▶ _Work to complete_: Among the lines below, copy exactly those from the one with "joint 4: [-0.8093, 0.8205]" through the one with "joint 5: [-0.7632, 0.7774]", counting both ends.
▼
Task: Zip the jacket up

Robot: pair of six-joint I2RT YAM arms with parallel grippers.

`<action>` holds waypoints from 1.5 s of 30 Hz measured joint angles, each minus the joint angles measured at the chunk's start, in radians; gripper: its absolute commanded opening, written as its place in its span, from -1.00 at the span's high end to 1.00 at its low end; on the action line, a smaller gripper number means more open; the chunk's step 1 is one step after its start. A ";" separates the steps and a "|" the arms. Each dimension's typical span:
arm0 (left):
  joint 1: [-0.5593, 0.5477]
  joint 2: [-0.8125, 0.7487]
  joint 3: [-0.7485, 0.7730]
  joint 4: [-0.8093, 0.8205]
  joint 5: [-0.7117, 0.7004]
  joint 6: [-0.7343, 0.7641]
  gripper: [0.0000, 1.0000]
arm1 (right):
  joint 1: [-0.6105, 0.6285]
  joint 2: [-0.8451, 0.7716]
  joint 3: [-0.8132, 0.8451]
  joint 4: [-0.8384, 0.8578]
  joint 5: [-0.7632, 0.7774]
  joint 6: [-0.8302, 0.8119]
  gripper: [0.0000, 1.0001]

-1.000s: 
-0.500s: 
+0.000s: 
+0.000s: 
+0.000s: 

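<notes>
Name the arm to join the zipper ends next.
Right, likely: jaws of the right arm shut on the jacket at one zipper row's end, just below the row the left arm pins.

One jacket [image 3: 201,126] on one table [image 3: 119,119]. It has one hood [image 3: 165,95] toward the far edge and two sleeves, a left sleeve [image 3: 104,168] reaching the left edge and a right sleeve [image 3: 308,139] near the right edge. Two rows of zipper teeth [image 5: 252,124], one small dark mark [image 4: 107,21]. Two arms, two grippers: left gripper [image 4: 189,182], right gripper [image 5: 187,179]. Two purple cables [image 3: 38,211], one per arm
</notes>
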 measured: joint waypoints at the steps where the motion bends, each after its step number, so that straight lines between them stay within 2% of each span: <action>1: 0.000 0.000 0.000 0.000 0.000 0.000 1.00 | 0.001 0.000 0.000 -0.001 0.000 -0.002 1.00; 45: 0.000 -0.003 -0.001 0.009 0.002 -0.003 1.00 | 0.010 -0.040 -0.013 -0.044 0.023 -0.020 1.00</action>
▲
▶ _Written solution_:
  joint 4: [-0.8093, 0.8205]
  joint 5: [-0.7117, 0.7004]
  joint 6: [-0.7343, 0.7641]
  gripper: [0.0000, 1.0000]
arm1 (right):
  joint 1: [-0.6105, 0.6285]
  joint 2: [-0.8451, 0.7716]
  joint 3: [-0.8132, 0.8451]
  joint 4: [-0.8384, 0.8578]
  joint 5: [-0.7632, 0.7774]

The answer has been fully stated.